Following the latest results, Rivian Automotive's 24 analysts are now forecasting revenues of US$5.29b in 2025. This would be an okay 6.4% improvement in revenue compared to the last 12 months. Losses are expected to be contained, narrowing 11% from last year to US$3.72. Before this latest report, the consensus had been expecting revenues of US$5.18b and US$3.56 per share in losses. So it's pretty clear consensus is mixed on Rivian Automotive after the new consensus numbers; while the analysts lifted revenue numbers, they also administered a moderate increase in per-share loss expectations.

The consensus price target stayed unchanged at US$15.18, seeming to suggest that higher forecast losses are not expected to have a long term impact on the valuation. The consensus price target is just an average of individual analyst targets, so - it could be handy to see how wide the range of underlying estimates is. The most optimistic Rivian Automotive analyst has a price target of US$23.00 per share, while the most pessimistic values it at US$6.10. As you can see the range of estimates is wide, with the lowest valuation coming in at less than half the most bullish estimate, suggesting there are some strongly diverging views on how analysts think this business will perform. As a result it might not be a great idea to make decisions based on the consensus price target, which is after all just an average of this wide range of estimates.

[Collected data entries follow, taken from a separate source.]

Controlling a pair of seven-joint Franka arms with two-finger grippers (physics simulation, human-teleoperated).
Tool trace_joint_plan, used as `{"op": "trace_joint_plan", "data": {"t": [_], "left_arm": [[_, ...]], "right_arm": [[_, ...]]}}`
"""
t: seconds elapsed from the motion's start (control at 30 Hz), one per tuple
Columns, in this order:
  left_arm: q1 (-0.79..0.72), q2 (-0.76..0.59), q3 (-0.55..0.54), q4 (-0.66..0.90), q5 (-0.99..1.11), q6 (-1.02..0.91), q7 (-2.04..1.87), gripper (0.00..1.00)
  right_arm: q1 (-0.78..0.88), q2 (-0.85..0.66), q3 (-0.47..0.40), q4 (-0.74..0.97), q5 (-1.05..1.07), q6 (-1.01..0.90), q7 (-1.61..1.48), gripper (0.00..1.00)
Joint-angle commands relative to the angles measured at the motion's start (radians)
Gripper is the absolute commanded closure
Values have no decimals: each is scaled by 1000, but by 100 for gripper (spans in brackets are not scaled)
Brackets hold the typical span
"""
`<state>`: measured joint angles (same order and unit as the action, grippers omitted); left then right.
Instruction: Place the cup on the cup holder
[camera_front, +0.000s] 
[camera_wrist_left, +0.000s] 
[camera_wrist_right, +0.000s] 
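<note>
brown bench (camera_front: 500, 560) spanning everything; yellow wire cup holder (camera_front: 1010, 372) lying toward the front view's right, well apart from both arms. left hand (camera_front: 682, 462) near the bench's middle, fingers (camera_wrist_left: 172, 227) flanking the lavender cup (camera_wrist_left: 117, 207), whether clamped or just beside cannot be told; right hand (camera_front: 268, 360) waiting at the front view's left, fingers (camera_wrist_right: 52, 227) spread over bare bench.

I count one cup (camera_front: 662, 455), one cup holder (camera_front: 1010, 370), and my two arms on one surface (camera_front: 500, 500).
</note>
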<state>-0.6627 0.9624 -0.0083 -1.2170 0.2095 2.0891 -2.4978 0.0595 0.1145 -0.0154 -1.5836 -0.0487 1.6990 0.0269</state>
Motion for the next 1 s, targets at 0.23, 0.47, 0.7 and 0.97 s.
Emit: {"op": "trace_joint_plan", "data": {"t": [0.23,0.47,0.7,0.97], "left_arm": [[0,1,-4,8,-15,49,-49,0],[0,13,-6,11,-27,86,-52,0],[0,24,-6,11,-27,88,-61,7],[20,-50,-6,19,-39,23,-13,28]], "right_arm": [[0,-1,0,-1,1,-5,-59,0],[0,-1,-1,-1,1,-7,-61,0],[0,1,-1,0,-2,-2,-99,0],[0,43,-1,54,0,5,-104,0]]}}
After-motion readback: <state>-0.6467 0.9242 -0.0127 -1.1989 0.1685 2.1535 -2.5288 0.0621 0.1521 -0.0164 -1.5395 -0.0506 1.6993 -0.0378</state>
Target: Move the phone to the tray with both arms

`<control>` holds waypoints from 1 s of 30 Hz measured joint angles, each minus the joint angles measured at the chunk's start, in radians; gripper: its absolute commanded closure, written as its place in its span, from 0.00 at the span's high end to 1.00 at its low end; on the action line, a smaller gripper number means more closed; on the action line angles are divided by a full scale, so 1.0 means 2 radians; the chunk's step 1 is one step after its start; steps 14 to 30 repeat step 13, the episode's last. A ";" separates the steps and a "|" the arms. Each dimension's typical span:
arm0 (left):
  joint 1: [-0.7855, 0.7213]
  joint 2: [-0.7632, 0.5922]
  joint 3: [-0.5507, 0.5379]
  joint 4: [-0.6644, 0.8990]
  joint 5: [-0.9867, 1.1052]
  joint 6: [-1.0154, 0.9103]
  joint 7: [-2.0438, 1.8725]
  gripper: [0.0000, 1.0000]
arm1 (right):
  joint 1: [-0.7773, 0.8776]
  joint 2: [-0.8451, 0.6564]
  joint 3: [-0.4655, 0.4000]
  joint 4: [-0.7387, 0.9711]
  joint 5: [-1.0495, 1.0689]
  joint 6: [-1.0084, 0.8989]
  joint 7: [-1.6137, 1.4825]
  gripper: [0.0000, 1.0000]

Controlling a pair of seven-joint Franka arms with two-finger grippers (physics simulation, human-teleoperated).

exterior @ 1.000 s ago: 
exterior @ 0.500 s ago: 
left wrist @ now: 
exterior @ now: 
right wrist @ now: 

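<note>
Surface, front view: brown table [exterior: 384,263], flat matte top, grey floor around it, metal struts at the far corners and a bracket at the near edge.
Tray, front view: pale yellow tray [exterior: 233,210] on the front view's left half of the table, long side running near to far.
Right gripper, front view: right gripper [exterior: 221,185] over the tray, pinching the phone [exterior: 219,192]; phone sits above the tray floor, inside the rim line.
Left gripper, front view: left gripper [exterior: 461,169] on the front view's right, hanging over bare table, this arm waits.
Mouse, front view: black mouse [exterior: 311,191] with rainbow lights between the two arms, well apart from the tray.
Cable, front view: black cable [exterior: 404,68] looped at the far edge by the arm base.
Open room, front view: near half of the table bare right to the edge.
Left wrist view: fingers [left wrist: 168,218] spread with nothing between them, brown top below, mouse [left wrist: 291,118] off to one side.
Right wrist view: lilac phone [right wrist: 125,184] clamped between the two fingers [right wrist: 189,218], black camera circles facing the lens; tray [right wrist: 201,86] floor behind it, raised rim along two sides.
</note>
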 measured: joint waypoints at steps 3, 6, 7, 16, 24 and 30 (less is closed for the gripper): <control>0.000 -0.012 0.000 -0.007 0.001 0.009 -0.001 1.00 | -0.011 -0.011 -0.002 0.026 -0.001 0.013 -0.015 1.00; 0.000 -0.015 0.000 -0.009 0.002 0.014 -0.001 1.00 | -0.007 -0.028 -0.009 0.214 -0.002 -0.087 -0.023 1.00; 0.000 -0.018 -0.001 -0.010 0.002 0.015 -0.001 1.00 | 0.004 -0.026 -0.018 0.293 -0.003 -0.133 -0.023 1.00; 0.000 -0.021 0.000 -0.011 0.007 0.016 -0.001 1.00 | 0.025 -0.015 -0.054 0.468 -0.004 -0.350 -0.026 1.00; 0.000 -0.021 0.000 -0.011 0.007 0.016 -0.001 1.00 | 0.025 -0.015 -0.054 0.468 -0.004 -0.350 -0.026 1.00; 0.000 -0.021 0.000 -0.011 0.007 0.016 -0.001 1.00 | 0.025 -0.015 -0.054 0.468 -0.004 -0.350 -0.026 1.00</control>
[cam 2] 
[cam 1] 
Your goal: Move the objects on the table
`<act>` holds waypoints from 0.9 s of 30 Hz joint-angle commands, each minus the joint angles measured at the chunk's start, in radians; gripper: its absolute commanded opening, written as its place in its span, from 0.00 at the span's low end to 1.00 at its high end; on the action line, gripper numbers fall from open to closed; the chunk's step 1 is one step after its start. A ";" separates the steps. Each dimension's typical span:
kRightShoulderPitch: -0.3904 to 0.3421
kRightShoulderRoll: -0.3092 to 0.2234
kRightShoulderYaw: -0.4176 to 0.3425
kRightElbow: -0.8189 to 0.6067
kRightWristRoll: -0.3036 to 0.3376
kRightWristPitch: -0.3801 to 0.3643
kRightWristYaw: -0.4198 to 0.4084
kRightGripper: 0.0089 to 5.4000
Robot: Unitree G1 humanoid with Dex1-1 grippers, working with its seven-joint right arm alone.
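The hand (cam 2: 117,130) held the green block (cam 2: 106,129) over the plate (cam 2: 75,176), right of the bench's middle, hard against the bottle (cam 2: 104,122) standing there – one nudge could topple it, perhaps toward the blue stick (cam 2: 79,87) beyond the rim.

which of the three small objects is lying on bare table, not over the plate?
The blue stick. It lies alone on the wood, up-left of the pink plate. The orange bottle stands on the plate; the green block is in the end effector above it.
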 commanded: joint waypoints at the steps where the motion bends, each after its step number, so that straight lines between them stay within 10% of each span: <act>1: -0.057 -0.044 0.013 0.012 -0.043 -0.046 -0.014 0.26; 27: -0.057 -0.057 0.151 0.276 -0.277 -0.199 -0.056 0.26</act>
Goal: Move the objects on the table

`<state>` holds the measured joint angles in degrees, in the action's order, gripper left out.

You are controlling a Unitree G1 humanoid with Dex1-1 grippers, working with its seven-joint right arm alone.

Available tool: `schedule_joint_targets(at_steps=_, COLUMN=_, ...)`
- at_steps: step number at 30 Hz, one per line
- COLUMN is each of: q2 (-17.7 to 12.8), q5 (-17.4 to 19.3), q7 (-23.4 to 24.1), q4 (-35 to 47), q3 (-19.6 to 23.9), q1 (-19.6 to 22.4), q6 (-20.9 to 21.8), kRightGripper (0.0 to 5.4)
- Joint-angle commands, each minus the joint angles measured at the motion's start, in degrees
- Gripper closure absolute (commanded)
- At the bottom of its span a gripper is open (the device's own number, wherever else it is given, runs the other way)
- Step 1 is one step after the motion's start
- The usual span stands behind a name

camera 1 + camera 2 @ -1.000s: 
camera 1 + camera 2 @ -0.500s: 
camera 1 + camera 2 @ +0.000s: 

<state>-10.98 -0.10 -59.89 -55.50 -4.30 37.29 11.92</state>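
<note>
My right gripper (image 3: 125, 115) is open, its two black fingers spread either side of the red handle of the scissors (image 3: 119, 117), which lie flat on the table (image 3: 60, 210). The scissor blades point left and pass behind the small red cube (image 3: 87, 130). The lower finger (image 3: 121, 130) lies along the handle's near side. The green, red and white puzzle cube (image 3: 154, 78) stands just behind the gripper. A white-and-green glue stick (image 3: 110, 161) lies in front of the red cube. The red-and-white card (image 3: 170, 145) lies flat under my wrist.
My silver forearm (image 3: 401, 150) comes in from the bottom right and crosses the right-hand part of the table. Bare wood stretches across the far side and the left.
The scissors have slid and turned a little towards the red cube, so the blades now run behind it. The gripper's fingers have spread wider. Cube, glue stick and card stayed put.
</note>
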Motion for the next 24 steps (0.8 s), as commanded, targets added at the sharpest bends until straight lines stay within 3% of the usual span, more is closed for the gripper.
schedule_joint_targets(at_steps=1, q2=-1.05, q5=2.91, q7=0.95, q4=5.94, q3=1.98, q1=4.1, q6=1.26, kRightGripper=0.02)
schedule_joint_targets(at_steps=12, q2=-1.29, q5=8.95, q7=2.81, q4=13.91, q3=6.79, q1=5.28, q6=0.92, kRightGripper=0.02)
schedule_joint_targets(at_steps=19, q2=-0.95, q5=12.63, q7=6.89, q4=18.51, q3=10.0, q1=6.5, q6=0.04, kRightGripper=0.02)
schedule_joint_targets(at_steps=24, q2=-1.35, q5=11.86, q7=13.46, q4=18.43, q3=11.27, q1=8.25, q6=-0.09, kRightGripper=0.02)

These estimates are interesting, but it can be useful to paint some more broad strokes when seeing how forecasts compare, both to the Rivian Automotive's past performance and to peers in the same industry. It's pretty clear that there is an expectation that Rivian Automotive's revenue growth will slow down substantially, with revenues to the end of 2025 expected to display 6.4% growth on an annualised basis. This is compared to a historical growth rate of 67% over the past five years. By way of comparison, the other companies in this industry with analyst coverage are forecast to grow their revenue at 15% per year. So it's pretty clear that, while revenue growth is expected to slow down, the wider industry is also expected to grow faster than Rivian Automotive.